Source data:
◆ ◆ ◆ ◆ ◆

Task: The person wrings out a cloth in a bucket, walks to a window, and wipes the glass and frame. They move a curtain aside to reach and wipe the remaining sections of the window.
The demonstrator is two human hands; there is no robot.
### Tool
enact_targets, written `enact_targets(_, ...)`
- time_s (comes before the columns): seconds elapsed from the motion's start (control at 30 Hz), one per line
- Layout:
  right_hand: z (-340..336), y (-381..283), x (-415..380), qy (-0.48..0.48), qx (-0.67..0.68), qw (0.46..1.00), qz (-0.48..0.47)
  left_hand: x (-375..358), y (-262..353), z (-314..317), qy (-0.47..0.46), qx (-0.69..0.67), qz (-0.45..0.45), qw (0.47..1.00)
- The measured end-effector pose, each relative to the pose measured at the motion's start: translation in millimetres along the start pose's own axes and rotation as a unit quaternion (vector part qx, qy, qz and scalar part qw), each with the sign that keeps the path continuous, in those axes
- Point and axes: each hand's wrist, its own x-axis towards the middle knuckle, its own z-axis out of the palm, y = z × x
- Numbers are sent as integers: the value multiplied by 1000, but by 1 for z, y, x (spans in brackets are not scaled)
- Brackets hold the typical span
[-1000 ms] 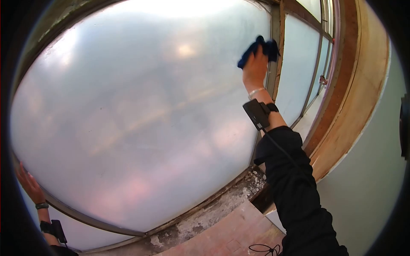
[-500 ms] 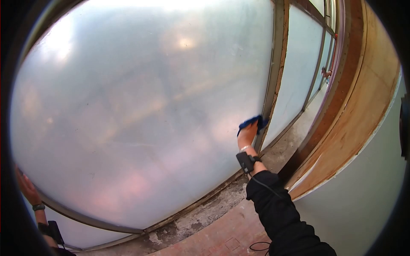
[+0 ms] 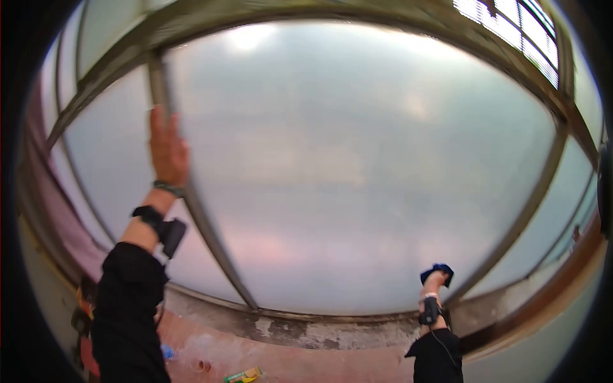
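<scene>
A broad pane of frosted glass [image 3: 357, 166] fills most of the view, pale grey-blue with a faint pink tinge low down, and nothing behind it can be made out. It sits in a worn metal frame [image 3: 211, 236] whose bars divide it from narrower panes to the left and right. High at the right corner a slatted vent [image 3: 504, 19] lets in bright light. Below the glass runs a rough sill [image 3: 319, 329] of patchy, flaking plaster, and beneath that a reddish floor [image 3: 268, 357] on which a small green-and-yellow packet [image 3: 242, 375] lies.

The left hand [image 3: 167, 147] is raised high and pressed flat against the upright frame bar, fingers straight and together, gripping nothing. A bracelet and a black strapped device sit on that wrist above a black sleeve.

The right hand [image 3: 434, 281] is low at the bottom right corner of the big pane, close to the right frame bar. Its fingers are closed around a dark blue cloth [image 3: 438, 270], which bunches above the knuckles and touches the glass. That wrist also wears a black device, with a thin cable running down the sleeve.
</scene>
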Motion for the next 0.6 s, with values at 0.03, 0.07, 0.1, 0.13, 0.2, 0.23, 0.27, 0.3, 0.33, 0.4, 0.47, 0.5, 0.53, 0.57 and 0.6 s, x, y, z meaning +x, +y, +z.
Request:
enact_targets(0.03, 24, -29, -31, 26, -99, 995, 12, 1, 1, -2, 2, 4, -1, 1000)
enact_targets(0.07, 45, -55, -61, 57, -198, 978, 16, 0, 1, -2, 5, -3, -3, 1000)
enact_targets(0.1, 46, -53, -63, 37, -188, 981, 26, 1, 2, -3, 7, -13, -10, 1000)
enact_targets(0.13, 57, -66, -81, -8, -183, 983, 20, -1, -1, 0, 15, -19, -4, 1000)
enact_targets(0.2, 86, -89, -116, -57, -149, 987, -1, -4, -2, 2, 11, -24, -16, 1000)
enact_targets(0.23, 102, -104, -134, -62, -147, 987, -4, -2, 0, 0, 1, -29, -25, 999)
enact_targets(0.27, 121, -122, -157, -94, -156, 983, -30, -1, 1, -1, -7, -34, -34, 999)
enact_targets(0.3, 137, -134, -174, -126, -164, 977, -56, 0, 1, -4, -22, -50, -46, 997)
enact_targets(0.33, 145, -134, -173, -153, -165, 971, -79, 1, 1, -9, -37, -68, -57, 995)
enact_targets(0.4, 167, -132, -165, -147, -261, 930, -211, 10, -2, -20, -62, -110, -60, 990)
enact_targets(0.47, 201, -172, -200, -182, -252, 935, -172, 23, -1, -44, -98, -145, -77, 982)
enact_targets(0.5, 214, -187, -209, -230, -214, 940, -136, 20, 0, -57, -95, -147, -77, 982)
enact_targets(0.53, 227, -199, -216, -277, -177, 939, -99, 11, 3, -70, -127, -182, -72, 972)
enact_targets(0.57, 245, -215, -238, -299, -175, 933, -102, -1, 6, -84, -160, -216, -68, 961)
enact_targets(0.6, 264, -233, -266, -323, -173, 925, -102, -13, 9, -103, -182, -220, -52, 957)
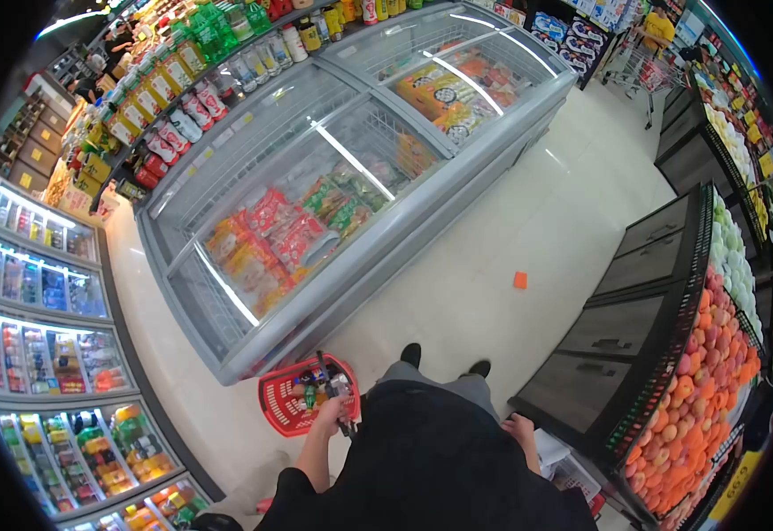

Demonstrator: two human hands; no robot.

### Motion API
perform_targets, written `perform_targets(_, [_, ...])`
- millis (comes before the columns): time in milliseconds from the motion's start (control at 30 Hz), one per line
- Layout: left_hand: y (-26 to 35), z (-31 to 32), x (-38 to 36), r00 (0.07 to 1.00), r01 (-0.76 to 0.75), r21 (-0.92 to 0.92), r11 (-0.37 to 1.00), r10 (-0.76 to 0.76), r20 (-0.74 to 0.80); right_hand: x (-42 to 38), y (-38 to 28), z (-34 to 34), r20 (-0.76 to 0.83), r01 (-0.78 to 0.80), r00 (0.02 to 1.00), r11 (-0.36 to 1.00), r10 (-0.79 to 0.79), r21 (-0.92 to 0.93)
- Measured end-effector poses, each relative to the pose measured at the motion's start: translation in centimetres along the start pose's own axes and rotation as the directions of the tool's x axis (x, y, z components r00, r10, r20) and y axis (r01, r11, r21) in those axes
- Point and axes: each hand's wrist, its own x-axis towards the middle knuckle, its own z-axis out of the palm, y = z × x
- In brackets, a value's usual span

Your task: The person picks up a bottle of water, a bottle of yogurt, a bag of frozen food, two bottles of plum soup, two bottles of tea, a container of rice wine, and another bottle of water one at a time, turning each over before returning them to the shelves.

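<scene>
My left hand (332, 414) is closed around the black handle of a red shopping basket (273, 409), which hangs at my left side. Several small packaged goods (309, 389) lie inside it, one with green on it; the handle and my hand hide part of them. Down at my right side, my right hand (520, 428) hangs with loosely bent fingers and no visible object in it. It is close to the corner of the dark fruit stand (572, 389), and whitish items (550, 450) show just beyond it.
A long glass-topped chest freezer (386, 239) with bagged food stands ahead. Lit upright coolers (54, 350) line the left. Peaches (683, 389) fill the stand on the right. An orange square (520, 280) lies on the pale floor (466, 301). Farther off, a person (657, 31) stands by a shopping cart (643, 75).
</scene>
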Motion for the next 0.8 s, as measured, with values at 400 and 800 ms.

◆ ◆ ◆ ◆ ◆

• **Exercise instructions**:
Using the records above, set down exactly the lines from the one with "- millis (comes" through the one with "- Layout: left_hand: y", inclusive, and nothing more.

• **Your solution**:
- millis (comes before the columns): time in milliseconds from the motion's start (control at 30 Hz), one per line
- Layout: left_hand: y (-26 to 35), z (-31 to 32), x (-38 to 36), r00 (0.07 to 1.00), r01 (-0.76 to 0.75), r21 (-0.92 to 0.92), r11 (-0.37 to 1.00), r10 (-0.76 to 0.76), r20 (-0.74 to 0.80); right_hand: x (-42 to 38), y (-38 to 28), z (-34 to 34), r20 (-0.76 to 0.83), r01 (-0.78 to 0.80), r00 (0.02 to 1.00), r11 (-0.36 to 1.00), r10 (-0.79 to 0.79), r21 (-0.92 to 0.93)

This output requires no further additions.